Problem requirements ::
From the entries that follow, copy each line in which "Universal" appears.

[Records drawn from a dataset]

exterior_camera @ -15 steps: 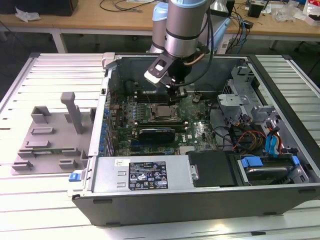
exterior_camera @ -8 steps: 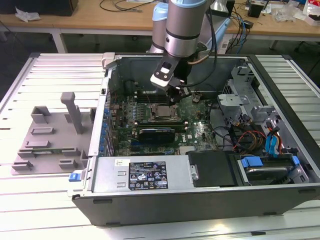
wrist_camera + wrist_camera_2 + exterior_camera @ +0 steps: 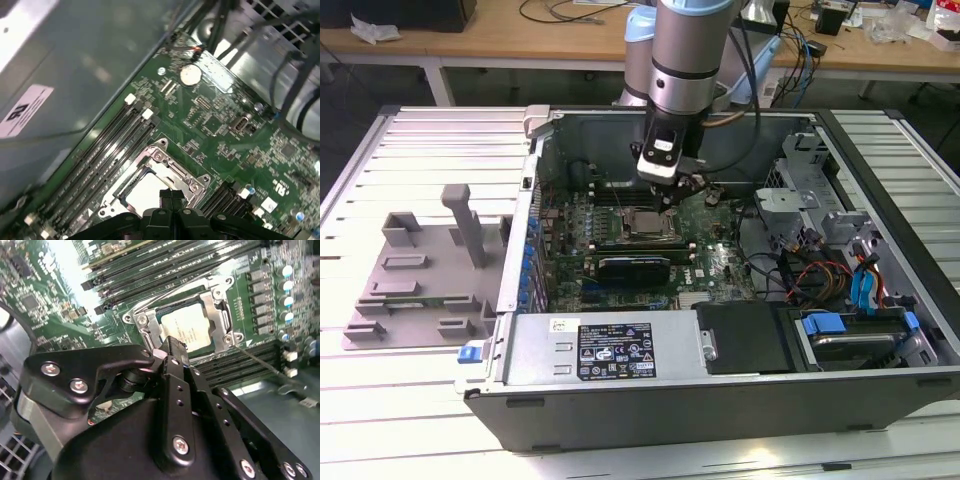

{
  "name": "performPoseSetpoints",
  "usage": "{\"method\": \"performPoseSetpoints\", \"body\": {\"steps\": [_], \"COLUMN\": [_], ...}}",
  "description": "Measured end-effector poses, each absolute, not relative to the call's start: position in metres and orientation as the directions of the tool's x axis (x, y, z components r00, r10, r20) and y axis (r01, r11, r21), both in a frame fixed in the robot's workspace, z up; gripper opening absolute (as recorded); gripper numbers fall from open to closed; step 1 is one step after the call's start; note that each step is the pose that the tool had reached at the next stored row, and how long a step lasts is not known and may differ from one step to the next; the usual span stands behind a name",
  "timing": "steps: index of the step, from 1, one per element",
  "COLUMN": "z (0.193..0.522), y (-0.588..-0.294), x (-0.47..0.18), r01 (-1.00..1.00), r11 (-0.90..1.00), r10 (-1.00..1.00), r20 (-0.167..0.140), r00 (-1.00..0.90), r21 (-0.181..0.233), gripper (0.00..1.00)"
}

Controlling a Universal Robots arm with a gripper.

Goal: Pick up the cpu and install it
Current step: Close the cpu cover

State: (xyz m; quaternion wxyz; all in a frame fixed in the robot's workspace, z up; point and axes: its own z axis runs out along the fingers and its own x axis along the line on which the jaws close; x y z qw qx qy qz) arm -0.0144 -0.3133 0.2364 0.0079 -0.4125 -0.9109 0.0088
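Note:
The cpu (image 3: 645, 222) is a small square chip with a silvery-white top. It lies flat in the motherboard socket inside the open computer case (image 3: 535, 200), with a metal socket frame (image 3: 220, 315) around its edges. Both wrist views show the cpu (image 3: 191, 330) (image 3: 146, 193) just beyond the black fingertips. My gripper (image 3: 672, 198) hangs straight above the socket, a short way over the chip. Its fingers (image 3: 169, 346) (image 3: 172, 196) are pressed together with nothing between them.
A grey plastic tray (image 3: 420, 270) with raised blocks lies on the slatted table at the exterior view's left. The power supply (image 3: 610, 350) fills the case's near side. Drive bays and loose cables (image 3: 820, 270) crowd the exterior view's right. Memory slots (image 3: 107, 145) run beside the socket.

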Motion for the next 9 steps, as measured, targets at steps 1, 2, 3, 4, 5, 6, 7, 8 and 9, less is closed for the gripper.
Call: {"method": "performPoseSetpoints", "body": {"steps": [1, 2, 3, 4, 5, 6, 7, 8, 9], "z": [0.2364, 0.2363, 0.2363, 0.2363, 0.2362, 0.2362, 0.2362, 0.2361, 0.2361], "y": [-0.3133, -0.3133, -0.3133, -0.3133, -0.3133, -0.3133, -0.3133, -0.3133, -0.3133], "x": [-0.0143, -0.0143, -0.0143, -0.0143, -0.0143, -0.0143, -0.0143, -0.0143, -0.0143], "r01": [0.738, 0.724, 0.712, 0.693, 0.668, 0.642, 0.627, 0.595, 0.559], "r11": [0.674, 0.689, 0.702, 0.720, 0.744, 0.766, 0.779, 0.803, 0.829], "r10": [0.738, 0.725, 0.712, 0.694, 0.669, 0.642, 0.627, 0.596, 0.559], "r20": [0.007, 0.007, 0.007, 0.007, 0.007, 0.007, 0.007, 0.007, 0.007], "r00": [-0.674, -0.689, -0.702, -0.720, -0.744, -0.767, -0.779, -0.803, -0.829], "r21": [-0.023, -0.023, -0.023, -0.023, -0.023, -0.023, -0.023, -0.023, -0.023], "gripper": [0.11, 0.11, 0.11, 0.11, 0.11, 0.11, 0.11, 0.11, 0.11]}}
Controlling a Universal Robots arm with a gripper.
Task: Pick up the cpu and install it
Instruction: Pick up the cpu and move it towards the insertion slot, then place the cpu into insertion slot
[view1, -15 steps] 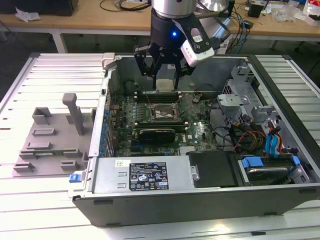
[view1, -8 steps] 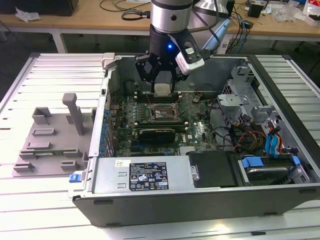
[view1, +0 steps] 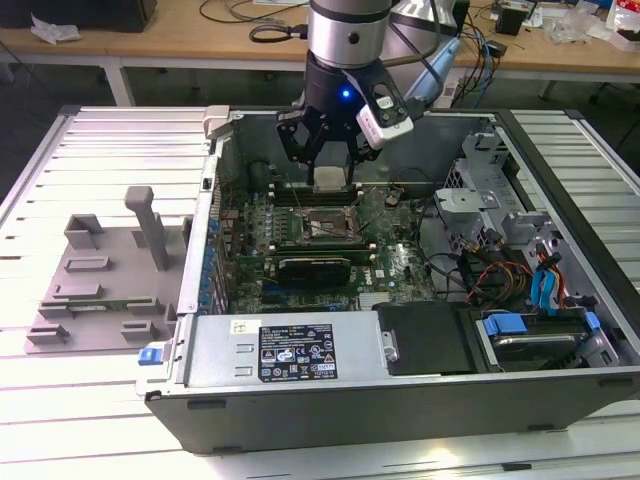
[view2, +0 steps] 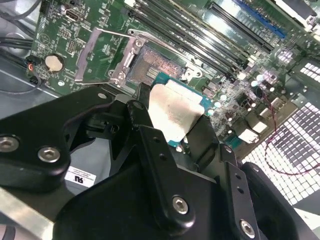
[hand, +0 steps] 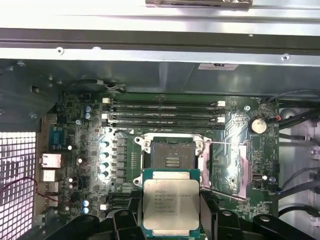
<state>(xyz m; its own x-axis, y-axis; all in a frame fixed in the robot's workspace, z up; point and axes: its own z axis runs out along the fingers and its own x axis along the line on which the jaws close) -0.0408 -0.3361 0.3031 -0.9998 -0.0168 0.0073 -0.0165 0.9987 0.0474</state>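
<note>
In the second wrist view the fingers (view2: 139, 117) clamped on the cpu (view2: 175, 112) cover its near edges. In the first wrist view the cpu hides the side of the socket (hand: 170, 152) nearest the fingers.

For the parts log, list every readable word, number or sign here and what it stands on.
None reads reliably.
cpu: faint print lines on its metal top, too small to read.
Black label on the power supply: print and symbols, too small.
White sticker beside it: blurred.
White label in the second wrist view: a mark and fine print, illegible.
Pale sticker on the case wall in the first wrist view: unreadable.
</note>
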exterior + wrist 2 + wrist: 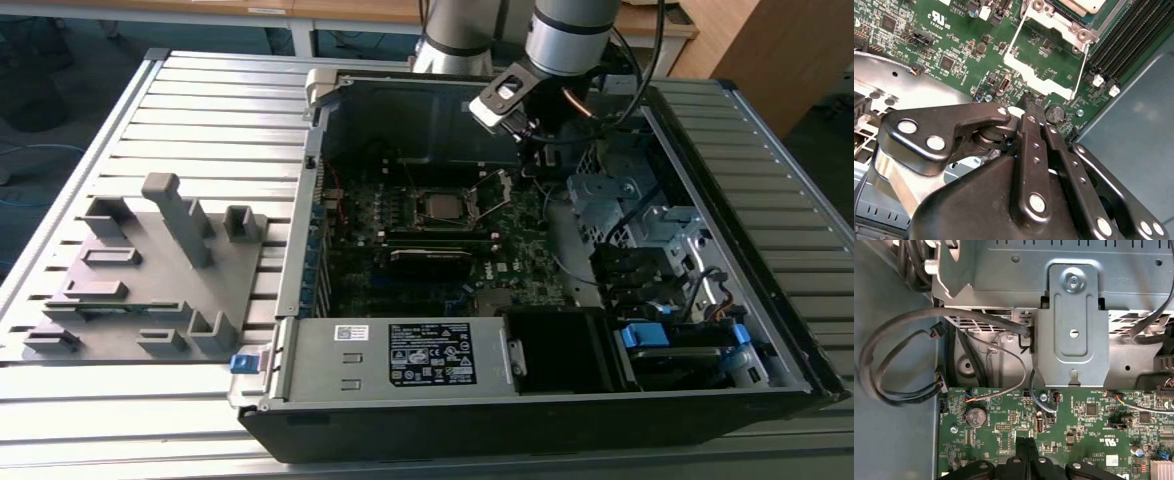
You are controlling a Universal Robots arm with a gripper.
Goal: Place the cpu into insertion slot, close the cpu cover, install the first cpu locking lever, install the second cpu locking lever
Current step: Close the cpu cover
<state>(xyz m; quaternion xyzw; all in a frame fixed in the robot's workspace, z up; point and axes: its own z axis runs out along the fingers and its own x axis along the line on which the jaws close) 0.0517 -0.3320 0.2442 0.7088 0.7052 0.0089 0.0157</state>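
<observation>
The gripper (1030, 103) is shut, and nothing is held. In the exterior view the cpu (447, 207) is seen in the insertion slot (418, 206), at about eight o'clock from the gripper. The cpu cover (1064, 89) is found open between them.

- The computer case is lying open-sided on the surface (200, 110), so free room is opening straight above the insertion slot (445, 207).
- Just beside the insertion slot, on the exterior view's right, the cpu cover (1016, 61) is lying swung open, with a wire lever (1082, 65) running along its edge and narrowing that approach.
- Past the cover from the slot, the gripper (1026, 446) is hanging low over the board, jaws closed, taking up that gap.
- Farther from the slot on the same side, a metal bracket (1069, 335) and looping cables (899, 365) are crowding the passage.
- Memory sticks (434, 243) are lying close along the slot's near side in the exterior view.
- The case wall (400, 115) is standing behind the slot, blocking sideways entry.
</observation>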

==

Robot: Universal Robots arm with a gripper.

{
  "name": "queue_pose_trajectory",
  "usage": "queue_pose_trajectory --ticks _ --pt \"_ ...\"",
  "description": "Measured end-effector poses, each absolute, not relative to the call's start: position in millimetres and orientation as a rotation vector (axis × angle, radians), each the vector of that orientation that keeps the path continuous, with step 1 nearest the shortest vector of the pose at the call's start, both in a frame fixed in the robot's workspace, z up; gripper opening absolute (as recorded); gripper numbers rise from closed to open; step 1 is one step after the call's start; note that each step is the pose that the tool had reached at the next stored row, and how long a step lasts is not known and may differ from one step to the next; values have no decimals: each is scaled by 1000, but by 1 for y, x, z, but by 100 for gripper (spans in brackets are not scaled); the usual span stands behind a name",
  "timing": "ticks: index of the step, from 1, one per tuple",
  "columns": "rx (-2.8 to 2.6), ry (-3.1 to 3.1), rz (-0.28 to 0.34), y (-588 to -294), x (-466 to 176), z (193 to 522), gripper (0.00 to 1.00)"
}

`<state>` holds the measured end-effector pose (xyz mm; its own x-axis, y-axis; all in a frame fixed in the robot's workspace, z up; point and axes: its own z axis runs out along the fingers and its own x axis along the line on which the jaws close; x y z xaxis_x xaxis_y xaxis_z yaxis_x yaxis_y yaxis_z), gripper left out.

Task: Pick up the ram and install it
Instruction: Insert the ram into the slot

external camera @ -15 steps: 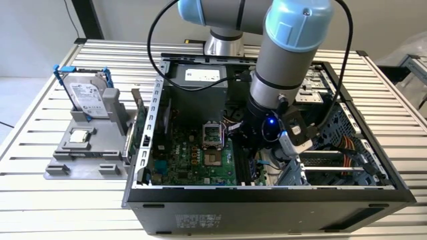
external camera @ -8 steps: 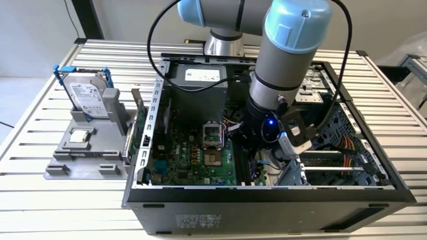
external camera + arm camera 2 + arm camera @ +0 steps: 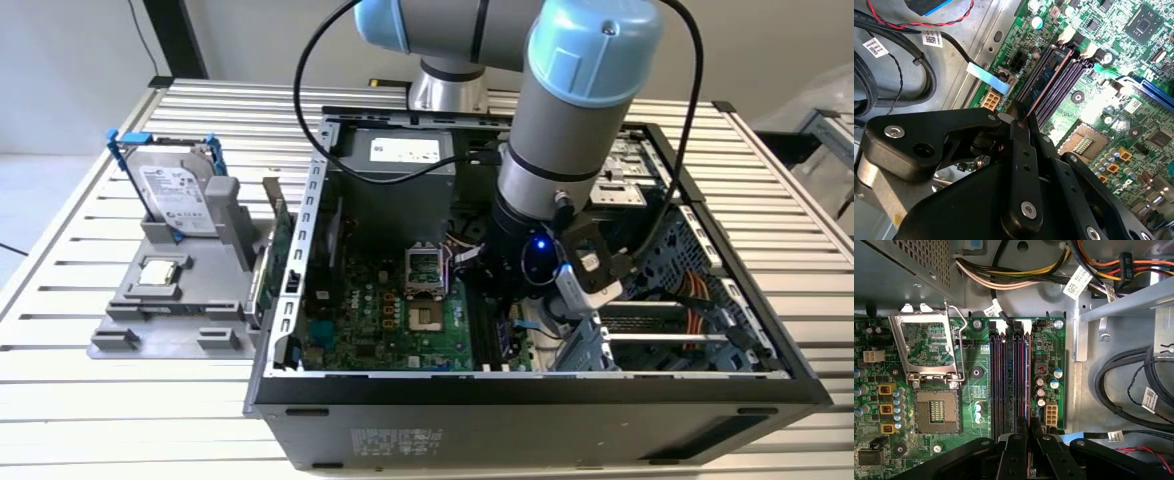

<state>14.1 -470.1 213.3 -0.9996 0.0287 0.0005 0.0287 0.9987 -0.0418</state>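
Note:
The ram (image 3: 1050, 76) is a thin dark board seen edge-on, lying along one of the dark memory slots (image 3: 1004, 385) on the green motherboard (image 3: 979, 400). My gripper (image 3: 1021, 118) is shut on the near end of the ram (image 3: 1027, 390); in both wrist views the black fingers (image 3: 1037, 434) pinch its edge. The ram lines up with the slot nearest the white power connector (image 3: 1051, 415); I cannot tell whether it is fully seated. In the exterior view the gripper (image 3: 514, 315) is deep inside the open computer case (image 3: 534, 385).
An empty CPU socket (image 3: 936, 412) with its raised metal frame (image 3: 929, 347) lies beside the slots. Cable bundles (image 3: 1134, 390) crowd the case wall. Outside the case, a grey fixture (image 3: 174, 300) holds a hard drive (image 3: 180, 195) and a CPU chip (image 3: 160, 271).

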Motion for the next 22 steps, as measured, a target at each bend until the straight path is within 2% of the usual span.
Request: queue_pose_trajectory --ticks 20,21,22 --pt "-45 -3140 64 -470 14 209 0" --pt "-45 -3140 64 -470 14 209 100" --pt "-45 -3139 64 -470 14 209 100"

Task answer ::
Controlling a Universal Robots arm with a gripper.
Controlling a Universal Robots arm with a gripper.
You are controlling a Universal Robots arm with a gripper.
Robot: Universal Robots arm with a gripper.

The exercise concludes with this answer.